◆ HOW TO COMPLETE THIS TASK
Go through the records below and return each line that has "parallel" in it.

◆ RECORDS TO USE
╔══
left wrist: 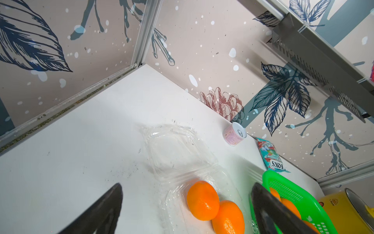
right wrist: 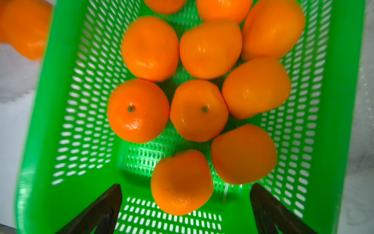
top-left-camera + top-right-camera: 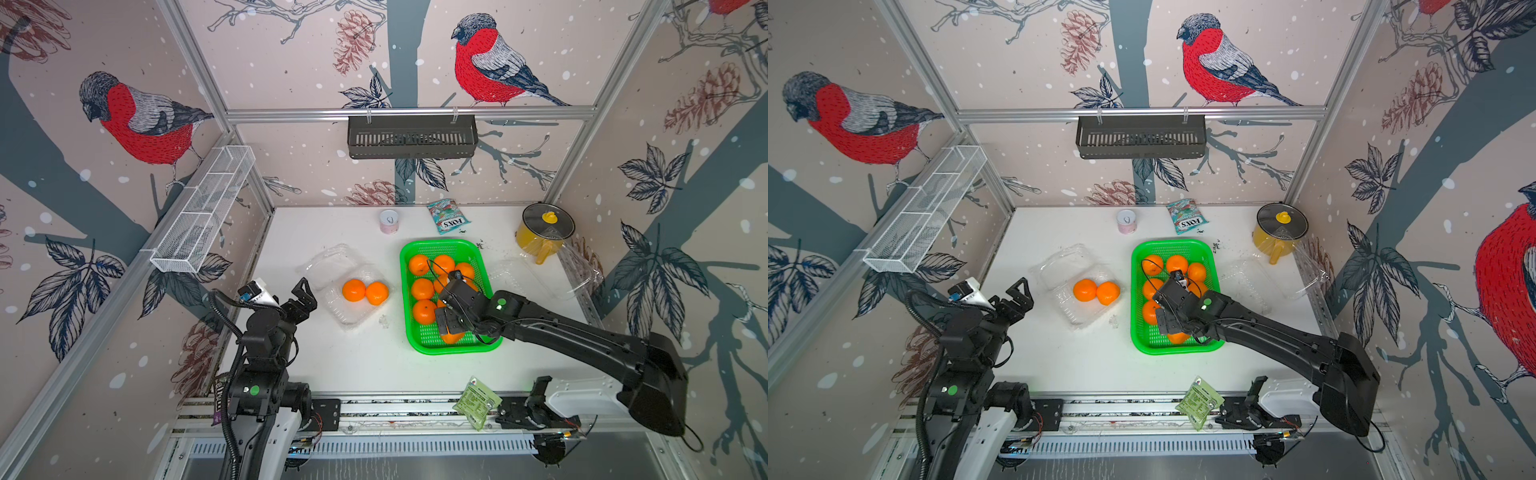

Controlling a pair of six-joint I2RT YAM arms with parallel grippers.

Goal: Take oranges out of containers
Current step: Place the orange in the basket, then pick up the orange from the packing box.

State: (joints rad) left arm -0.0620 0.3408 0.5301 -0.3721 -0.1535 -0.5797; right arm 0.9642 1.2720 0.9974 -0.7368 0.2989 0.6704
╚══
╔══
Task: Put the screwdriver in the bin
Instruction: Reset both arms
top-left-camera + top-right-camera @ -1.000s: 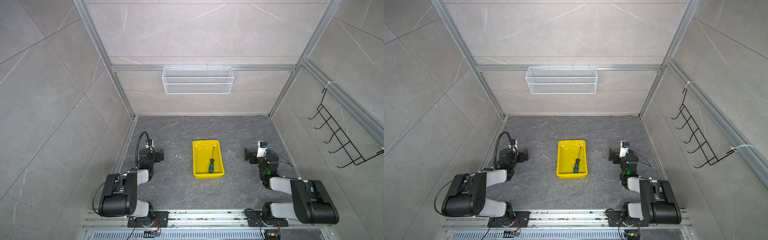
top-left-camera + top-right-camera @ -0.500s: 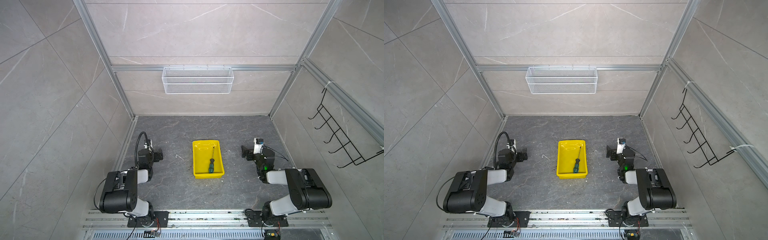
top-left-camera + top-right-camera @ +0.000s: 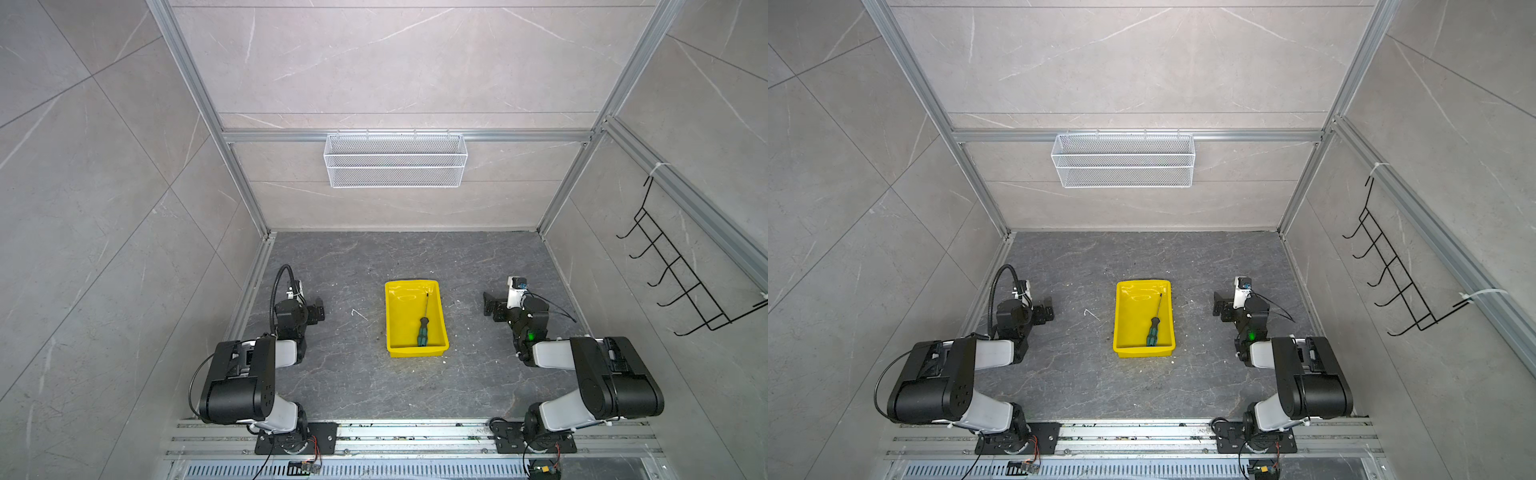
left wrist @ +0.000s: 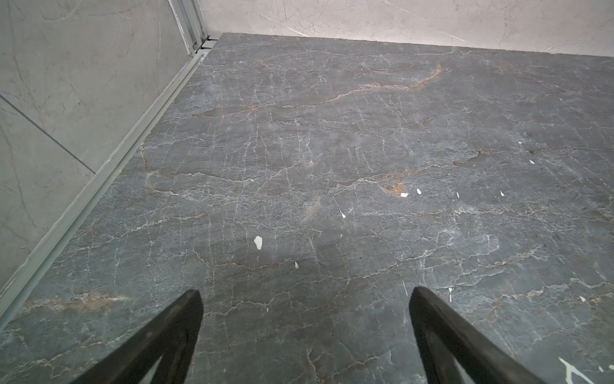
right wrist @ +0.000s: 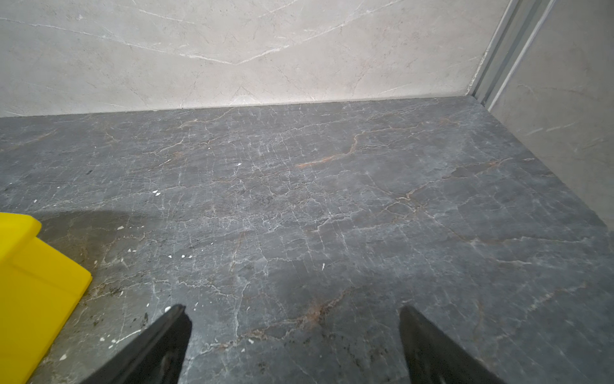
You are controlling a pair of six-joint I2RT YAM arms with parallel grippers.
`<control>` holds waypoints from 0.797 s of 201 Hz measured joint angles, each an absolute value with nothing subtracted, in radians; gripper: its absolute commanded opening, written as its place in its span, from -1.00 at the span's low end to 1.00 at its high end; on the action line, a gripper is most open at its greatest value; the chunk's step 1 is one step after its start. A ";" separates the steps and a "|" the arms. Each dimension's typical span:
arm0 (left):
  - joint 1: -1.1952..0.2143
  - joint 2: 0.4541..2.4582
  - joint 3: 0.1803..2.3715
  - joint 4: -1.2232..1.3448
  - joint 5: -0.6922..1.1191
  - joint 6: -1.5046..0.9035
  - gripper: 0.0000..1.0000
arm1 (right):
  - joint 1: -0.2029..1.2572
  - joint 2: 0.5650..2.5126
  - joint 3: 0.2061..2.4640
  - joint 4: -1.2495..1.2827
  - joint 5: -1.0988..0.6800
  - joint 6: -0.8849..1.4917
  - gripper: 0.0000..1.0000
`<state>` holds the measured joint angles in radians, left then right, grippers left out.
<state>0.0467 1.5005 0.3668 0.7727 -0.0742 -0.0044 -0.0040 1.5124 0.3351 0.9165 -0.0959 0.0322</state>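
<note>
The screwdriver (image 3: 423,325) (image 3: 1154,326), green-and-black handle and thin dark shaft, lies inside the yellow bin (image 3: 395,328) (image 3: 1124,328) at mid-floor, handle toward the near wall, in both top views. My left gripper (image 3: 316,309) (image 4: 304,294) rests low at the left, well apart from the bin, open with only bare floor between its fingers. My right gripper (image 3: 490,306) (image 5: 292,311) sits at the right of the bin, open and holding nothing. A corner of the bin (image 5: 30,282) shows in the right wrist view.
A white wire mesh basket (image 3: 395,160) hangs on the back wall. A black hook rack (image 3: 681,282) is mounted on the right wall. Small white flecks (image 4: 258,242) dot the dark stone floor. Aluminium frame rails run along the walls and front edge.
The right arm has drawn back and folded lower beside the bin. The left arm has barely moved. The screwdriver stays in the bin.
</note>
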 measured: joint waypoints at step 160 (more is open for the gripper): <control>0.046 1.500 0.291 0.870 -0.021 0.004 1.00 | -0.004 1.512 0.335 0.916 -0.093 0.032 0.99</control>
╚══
◆ RESPONSE
Controlling a pair of six-joint I2RT YAM arms with parallel grippers.
You are controlling a pair of six-joint I2RT YAM arms with parallel grippers.

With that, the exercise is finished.